What is the number of lines in the records below holding the string "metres"? Reply with it and nothing else.

==================================================

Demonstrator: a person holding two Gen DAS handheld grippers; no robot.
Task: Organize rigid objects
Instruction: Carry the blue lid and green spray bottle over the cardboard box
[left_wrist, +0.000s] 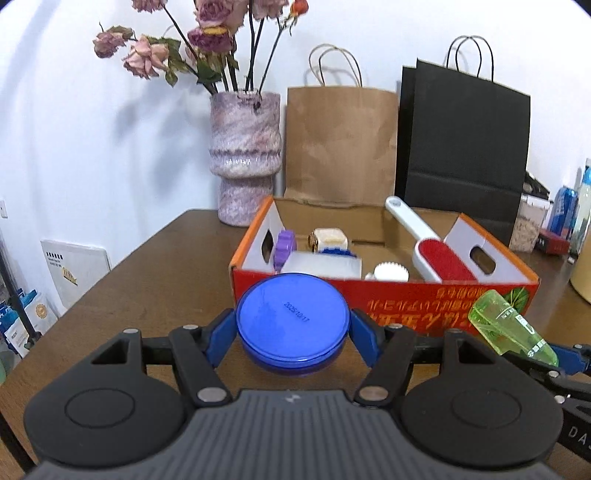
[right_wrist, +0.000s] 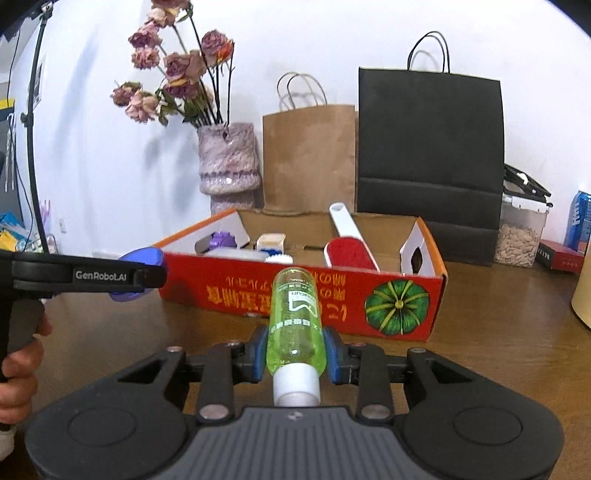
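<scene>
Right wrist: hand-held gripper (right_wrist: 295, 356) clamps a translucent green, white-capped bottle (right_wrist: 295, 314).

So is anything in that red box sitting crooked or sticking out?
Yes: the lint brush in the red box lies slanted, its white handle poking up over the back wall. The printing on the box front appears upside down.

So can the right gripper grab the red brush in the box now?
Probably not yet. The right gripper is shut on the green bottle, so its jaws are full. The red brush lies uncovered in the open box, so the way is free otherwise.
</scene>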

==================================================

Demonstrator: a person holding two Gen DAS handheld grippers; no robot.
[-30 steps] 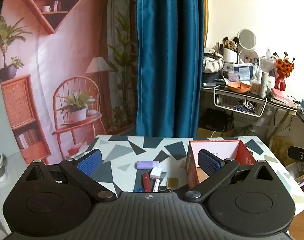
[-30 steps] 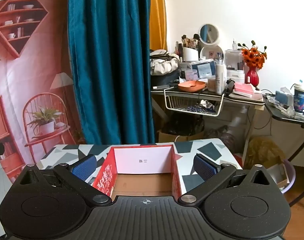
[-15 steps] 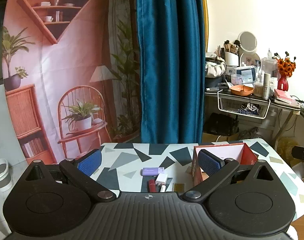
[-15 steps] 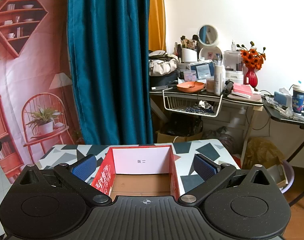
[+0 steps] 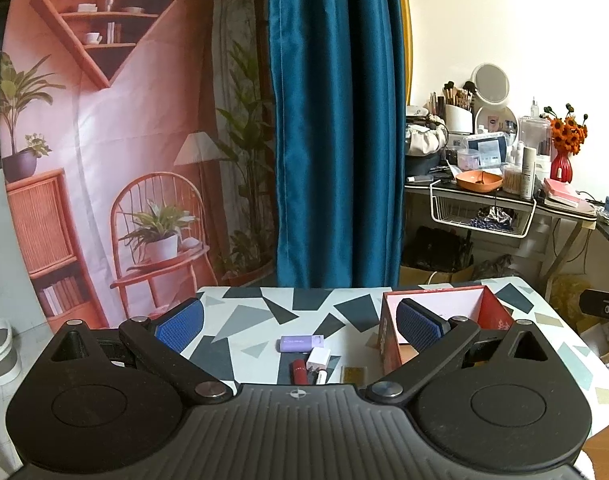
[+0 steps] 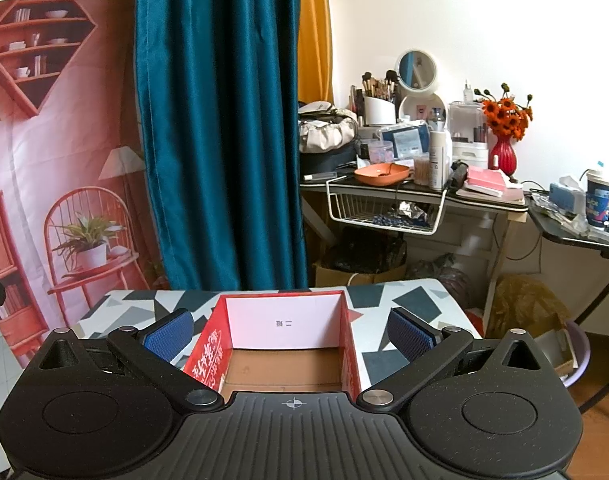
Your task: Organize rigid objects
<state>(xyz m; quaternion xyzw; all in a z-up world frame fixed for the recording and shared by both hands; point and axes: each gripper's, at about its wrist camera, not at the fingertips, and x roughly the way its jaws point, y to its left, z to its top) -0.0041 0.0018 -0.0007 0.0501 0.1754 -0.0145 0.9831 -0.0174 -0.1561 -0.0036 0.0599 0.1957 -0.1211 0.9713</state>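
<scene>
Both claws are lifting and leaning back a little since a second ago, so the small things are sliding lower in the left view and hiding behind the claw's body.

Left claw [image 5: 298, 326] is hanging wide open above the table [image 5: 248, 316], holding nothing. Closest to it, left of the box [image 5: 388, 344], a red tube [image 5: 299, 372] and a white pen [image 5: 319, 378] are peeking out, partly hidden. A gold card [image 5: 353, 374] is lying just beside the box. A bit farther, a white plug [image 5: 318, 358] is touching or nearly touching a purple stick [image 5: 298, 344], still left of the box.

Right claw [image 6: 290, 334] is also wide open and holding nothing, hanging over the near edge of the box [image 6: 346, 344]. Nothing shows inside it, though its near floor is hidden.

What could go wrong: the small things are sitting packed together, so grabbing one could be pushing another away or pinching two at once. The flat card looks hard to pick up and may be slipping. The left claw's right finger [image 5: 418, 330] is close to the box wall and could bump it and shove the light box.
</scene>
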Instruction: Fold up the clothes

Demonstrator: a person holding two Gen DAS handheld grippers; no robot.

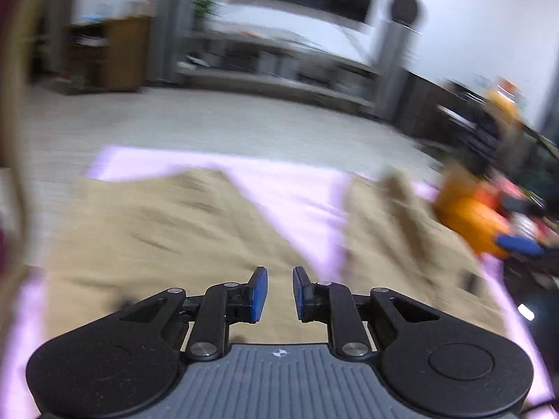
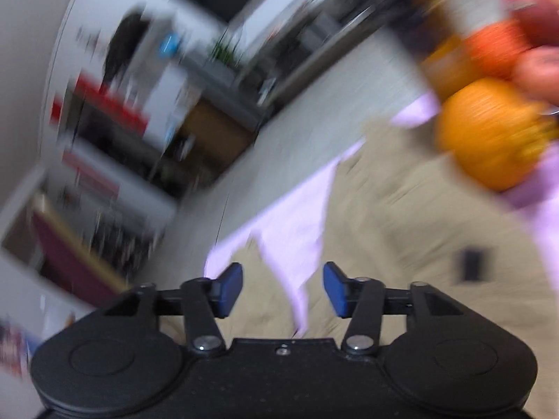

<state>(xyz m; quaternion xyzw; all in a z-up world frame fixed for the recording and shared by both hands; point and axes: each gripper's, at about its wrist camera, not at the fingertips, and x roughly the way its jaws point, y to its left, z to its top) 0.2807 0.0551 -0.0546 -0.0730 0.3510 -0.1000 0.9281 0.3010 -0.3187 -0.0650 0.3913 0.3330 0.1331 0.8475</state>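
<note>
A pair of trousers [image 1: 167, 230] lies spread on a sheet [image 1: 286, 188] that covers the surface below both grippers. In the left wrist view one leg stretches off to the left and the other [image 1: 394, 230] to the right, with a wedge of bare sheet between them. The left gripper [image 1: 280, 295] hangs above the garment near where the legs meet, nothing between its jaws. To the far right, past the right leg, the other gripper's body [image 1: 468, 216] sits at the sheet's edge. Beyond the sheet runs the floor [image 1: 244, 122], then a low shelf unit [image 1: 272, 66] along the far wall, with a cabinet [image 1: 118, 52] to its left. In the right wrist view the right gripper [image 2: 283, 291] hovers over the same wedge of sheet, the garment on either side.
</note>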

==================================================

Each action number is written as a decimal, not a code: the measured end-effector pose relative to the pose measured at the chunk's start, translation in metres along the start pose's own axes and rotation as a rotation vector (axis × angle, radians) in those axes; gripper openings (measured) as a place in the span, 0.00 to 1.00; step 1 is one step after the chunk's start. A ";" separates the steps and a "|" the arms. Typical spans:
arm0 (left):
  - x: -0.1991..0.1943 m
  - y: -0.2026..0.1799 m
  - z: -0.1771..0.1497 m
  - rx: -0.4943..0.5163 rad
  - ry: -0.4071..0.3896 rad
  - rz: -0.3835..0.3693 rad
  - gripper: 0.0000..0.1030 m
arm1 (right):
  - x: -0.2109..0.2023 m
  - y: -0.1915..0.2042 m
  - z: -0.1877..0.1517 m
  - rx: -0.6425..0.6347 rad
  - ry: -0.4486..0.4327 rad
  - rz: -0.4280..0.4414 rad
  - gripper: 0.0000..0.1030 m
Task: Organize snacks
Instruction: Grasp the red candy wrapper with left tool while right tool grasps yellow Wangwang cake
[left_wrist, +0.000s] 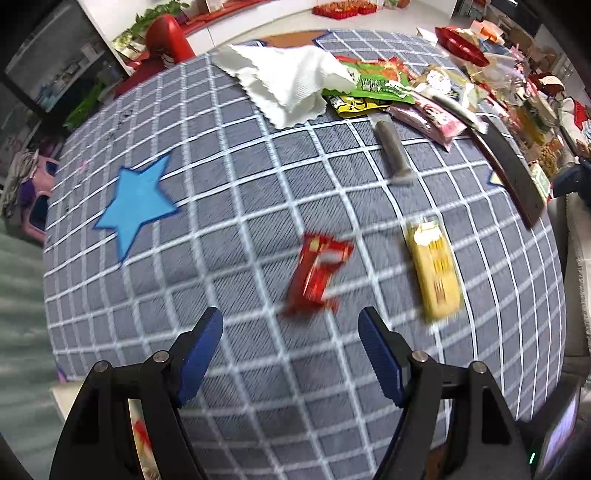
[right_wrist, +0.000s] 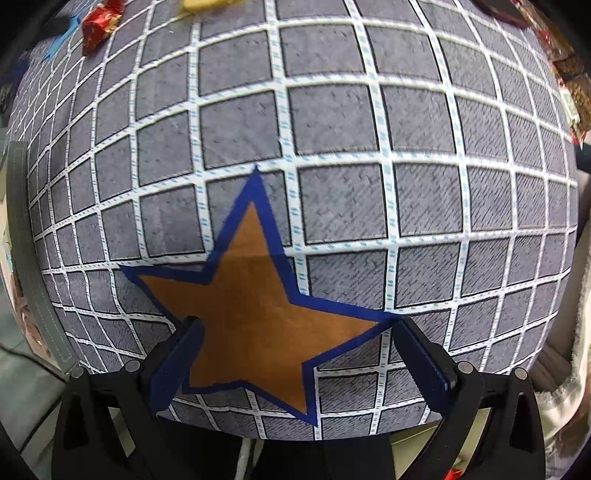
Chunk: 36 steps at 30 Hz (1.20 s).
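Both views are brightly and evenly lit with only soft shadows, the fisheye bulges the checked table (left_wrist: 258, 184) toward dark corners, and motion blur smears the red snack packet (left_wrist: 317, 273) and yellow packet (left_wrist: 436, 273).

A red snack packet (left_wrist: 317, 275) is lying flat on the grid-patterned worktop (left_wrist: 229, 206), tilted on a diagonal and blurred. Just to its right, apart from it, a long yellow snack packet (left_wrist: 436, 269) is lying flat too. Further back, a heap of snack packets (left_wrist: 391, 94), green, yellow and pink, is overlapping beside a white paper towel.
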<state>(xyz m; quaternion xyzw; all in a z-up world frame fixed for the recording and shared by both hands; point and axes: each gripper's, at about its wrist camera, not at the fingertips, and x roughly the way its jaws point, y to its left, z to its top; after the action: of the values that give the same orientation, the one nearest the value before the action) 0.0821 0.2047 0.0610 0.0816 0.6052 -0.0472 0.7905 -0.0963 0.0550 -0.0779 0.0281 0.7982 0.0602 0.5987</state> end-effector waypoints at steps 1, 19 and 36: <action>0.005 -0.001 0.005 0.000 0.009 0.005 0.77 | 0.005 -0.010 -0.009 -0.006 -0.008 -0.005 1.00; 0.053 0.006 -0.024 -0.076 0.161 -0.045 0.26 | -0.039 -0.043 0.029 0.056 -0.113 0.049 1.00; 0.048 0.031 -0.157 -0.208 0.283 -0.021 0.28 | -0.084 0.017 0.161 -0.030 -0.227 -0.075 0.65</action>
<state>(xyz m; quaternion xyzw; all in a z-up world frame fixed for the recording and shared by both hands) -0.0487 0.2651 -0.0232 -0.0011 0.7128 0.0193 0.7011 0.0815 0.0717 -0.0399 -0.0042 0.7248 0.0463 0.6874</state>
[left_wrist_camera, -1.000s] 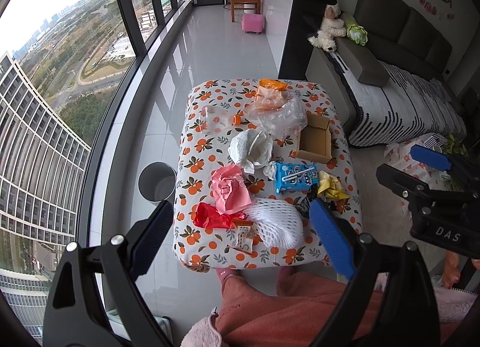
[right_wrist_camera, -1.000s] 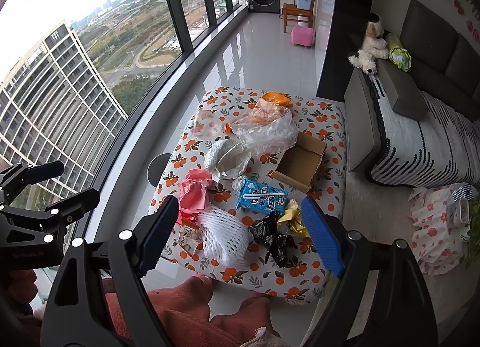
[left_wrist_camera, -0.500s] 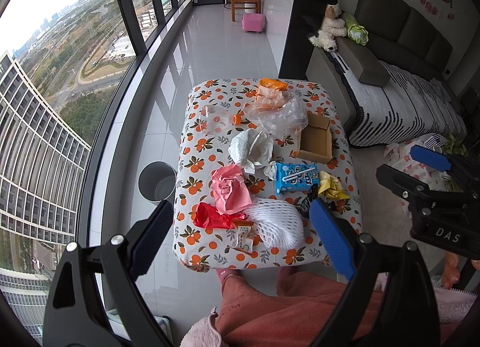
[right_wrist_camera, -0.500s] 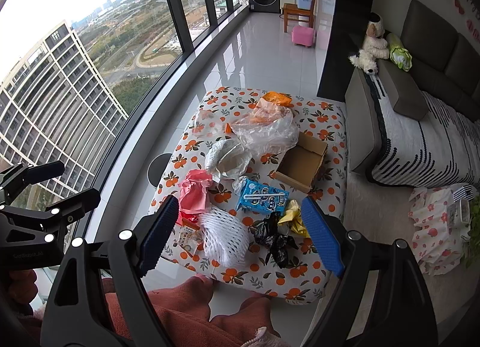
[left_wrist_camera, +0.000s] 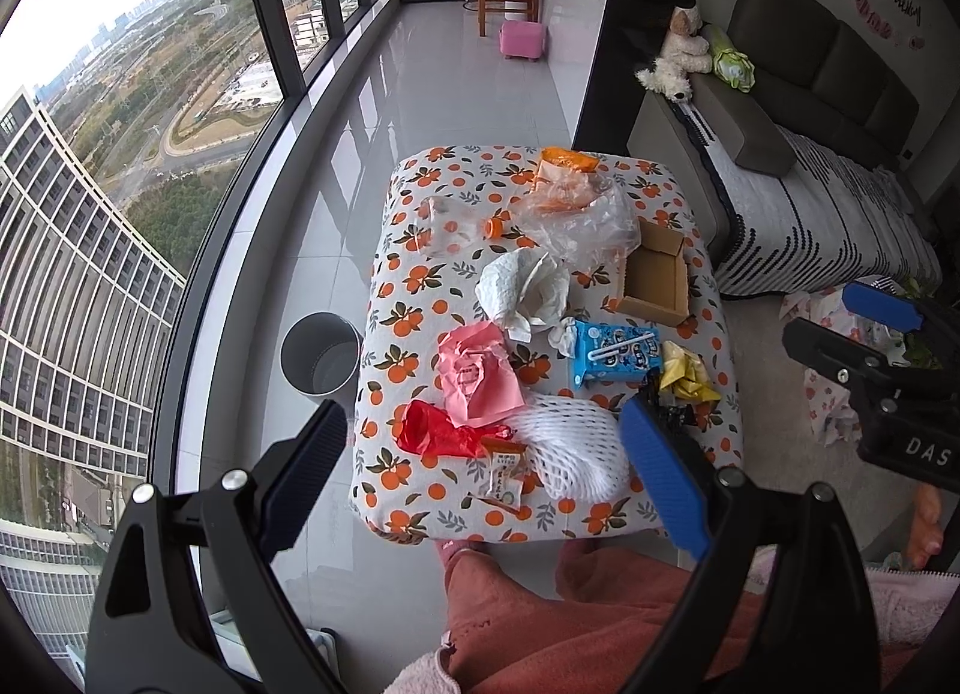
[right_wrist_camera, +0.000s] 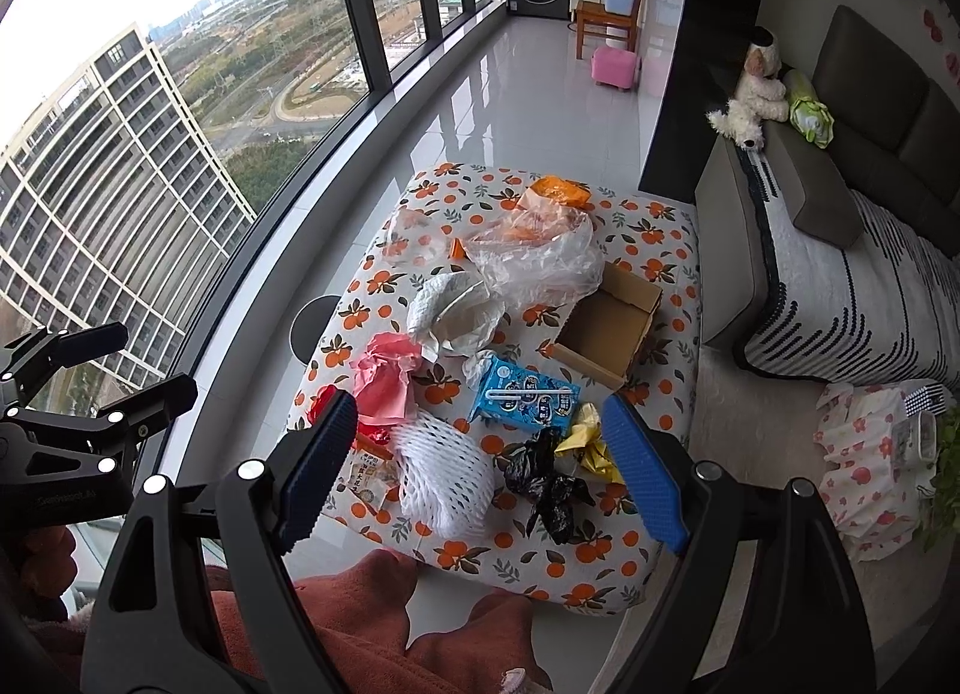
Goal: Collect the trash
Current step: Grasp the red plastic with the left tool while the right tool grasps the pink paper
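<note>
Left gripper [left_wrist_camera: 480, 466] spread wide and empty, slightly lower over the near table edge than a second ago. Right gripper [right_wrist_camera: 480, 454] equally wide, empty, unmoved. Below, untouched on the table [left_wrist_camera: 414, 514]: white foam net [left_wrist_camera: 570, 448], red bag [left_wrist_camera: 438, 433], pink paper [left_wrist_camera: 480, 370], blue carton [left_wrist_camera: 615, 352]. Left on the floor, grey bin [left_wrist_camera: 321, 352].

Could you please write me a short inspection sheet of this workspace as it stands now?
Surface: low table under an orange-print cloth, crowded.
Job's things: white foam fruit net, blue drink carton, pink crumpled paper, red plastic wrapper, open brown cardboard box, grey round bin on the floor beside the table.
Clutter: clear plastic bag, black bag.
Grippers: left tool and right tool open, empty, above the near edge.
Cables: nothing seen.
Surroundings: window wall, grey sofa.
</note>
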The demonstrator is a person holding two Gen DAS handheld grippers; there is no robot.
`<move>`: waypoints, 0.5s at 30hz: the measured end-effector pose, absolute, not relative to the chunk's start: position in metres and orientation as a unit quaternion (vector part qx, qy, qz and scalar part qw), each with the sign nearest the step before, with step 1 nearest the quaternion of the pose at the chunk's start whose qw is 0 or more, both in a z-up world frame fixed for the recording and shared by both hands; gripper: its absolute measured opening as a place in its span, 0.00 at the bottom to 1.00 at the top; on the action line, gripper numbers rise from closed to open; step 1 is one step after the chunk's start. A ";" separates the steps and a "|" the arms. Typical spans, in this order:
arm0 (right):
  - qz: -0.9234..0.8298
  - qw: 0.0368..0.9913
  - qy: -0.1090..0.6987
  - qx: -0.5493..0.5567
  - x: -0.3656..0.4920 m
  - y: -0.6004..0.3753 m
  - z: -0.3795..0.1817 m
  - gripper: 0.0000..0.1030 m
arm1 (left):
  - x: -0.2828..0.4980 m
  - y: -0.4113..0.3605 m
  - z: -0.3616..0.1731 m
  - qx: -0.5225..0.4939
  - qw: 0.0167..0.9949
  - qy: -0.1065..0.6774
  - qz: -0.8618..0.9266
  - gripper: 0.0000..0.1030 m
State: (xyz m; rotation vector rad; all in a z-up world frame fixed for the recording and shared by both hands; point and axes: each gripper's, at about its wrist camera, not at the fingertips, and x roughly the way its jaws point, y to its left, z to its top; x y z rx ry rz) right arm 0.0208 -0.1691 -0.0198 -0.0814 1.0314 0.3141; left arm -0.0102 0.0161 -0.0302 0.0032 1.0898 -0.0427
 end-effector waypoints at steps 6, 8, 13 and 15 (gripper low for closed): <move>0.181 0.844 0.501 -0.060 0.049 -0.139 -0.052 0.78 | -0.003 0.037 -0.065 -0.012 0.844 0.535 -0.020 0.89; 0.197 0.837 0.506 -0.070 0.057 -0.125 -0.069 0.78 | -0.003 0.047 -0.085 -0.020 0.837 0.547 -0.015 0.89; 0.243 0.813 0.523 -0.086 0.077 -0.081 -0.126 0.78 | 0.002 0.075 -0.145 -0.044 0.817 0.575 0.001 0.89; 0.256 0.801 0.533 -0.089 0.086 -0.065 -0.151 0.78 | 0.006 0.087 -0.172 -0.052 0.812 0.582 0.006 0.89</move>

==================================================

Solution for this exercise:
2